[Task description] Please, in the data that follows, copy exactly the lines from the line with "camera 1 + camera" through the last one, both included. Do not include pictures.

--*--

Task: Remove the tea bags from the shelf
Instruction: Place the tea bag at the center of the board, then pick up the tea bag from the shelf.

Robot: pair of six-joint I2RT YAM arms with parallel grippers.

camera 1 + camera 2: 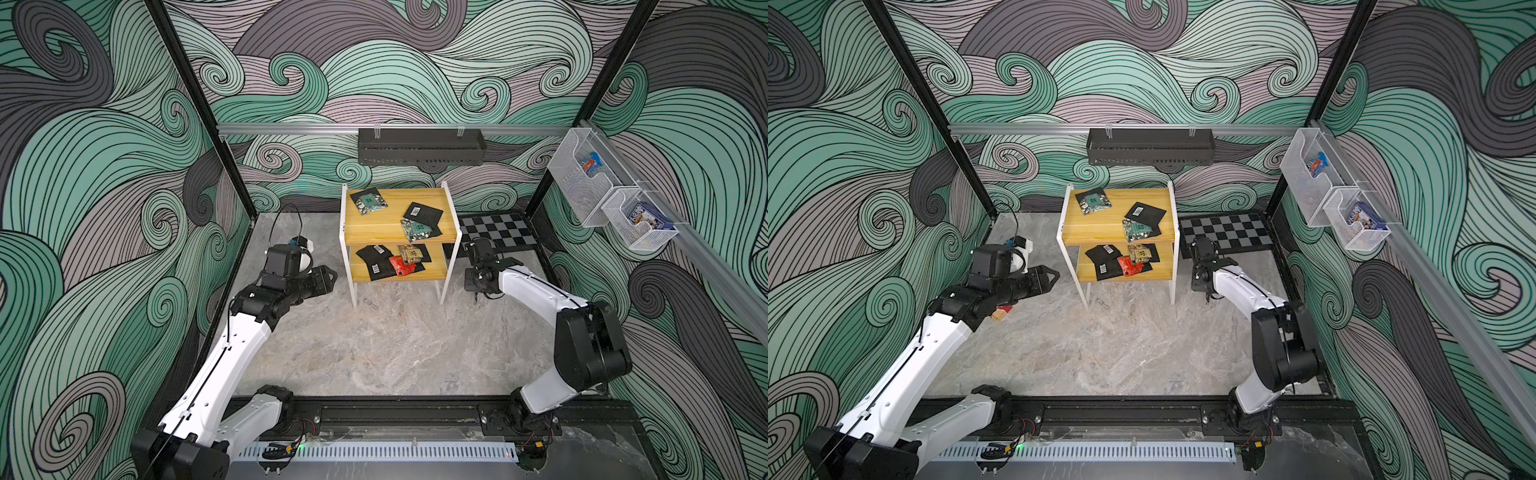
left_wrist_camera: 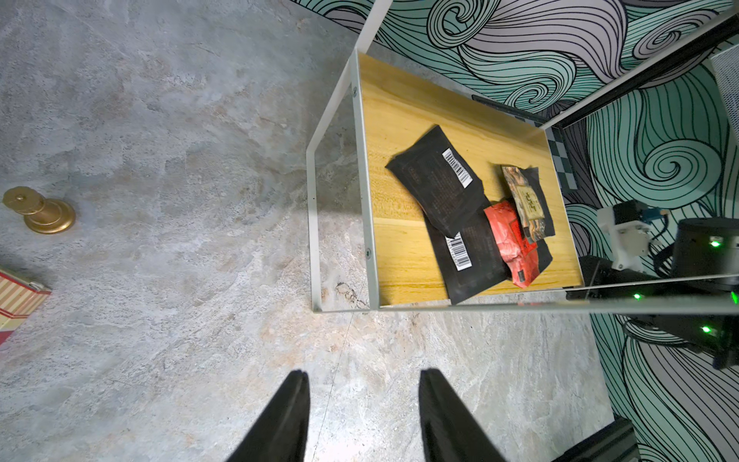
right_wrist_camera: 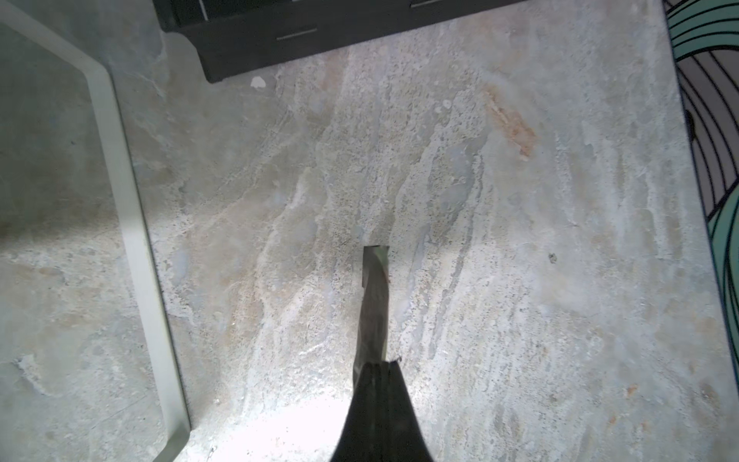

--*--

[Task result]
camera 1 + camera 2: 
left_wrist_camera: 
right_wrist_camera: 

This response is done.